• _Exercise objective_
Only the lines from the top of the data through the one with "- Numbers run" are to be written out, each exactly as it stands.

• _Exercise data_
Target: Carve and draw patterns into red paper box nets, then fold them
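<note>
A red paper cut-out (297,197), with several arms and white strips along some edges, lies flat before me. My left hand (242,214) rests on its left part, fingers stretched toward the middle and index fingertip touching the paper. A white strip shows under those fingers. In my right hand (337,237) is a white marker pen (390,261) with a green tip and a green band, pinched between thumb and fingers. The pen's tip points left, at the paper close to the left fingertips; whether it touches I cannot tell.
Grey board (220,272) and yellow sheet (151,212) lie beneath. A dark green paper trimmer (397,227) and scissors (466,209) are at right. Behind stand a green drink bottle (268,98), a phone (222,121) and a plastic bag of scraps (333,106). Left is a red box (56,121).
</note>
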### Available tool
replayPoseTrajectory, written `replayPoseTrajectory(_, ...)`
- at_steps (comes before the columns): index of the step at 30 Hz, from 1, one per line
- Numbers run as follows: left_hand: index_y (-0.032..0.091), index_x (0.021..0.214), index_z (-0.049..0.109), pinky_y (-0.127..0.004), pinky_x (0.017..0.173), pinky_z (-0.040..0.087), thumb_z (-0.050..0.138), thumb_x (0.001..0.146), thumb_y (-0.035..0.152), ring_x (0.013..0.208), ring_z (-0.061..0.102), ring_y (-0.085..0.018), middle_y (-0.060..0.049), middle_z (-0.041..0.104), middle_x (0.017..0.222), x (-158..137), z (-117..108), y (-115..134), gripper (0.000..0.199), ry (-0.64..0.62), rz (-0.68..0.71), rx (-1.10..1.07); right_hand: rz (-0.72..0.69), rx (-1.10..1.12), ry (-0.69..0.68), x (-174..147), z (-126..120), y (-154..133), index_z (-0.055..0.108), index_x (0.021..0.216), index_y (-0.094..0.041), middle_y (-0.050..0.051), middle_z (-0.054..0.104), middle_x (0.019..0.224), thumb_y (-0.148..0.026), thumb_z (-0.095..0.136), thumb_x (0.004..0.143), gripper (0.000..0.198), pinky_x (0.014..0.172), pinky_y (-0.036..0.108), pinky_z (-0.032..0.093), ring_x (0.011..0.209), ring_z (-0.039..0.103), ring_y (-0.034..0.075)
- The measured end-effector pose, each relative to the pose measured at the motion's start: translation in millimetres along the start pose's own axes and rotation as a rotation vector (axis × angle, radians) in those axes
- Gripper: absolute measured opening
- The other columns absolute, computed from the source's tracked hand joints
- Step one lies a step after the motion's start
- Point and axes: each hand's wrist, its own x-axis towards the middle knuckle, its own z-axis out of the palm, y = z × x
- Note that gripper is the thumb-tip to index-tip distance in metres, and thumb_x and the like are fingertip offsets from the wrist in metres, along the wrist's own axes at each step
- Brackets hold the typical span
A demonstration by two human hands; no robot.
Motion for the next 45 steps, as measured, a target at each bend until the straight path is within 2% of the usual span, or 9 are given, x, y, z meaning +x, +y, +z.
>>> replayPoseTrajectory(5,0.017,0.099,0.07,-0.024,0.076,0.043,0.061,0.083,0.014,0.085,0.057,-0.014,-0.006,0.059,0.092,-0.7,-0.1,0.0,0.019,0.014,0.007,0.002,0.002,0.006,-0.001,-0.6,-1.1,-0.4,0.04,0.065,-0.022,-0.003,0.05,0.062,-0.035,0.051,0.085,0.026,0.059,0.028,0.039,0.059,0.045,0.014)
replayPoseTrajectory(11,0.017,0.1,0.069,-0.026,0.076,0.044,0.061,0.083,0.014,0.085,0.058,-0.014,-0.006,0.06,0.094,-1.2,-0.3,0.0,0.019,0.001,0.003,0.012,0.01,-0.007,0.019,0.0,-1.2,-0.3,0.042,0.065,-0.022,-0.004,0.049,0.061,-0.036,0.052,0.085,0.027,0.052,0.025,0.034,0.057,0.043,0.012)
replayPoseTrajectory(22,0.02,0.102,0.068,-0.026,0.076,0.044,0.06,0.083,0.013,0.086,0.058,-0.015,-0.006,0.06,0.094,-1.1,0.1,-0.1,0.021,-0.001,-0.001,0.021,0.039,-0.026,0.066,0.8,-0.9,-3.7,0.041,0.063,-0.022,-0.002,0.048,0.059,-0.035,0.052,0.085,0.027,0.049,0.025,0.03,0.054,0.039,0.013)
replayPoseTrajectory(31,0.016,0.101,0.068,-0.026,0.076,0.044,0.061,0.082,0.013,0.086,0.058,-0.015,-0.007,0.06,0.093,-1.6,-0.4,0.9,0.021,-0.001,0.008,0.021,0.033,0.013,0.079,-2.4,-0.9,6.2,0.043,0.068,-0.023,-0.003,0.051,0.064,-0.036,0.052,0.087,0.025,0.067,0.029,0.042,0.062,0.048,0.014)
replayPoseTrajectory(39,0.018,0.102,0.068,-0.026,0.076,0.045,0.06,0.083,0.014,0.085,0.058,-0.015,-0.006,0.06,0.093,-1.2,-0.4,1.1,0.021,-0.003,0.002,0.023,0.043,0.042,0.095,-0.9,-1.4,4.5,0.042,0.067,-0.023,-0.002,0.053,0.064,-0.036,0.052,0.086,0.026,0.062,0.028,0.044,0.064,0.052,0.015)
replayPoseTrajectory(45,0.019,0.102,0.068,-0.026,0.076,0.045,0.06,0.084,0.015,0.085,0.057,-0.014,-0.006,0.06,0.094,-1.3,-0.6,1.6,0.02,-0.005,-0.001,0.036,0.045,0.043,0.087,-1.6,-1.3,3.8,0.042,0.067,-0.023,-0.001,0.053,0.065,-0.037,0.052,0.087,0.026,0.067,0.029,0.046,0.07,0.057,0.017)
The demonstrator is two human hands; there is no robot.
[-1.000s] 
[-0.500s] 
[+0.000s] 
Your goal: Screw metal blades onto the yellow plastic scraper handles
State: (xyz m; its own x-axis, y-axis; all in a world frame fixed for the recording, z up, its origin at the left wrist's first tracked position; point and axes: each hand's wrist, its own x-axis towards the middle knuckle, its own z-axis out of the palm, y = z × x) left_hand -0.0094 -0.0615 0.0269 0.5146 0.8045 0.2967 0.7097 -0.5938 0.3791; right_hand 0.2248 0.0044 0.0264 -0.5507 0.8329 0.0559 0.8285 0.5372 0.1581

• _Answer space_
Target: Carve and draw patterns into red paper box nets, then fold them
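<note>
A red paper cut-out (297,197), with several arms and white strips along some edges, lies flat before me. My left hand (242,214) rests on its left part, fingers stretched toward the middle and index fingertip touching the paper. A white strip shows under those fingers. In my right hand (337,237) is a white marker pen (390,261) with a green tip and a green band, pinched between thumb and fingers. The pen's tip points left, at the paper close to the left fingertips; whether it touches I cannot tell.
Grey board (220,272) and yellow sheet (151,212) lie beneath. A dark green paper trimmer (397,227) and scissors (466,209) are at right. Behind stand a green drink bottle (268,98), a phone (222,121) and a plastic bag of scraps (333,106). Left is a red box (56,121).
</note>
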### Available tool
replayPoseTrajectory, written `replayPoseTrajectory(_, ...)`
- at_steps (comes before the columns): index of the step at 30 Hz, from 1, one per line
- Numbers run as follows: left_hand: index_y (-0.032..0.091), index_x (0.021..0.214), index_z (-0.049..0.109), pinky_y (-0.127..0.004), pinky_x (0.017..0.173), pinky_z (-0.040..0.087), thumb_z (-0.050..0.138), thumb_x (0.001..0.146), thumb_y (-0.035..0.152), ring_x (0.013..0.208), ring_z (-0.061..0.102), ring_y (-0.085..0.018), middle_y (-0.060..0.049), middle_z (-0.041..0.104), middle_x (0.017..0.222), x (-158..137), z (-117..108), y (-115..134), gripper (0.000..0.199), ry (-0.64..0.62), rz (-0.68..0.71), rx (-1.10..1.07); right_hand: rz (-0.72..0.69), rx (-1.10..1.12), ry (-0.69..0.68), x (-174..147), z (-126..120), y (-154..133), index_z (-0.055..0.108), index_x (0.021..0.216), index_y (-0.094..0.041), middle_y (-0.050..0.051), middle_z (-0.054..0.104), middle_x (0.019..0.224), thumb_y (-0.148..0.026), thumb_z (-0.095..0.136), thumb_x (0.004..0.143), gripper (0.000..0.198), pinky_x (0.014..0.172), pinky_y (-0.036..0.108), pinky_z (-0.032..0.093), ring_x (0.011..0.209), ring_z (-0.039..0.103), ring_y (-0.034..0.075)

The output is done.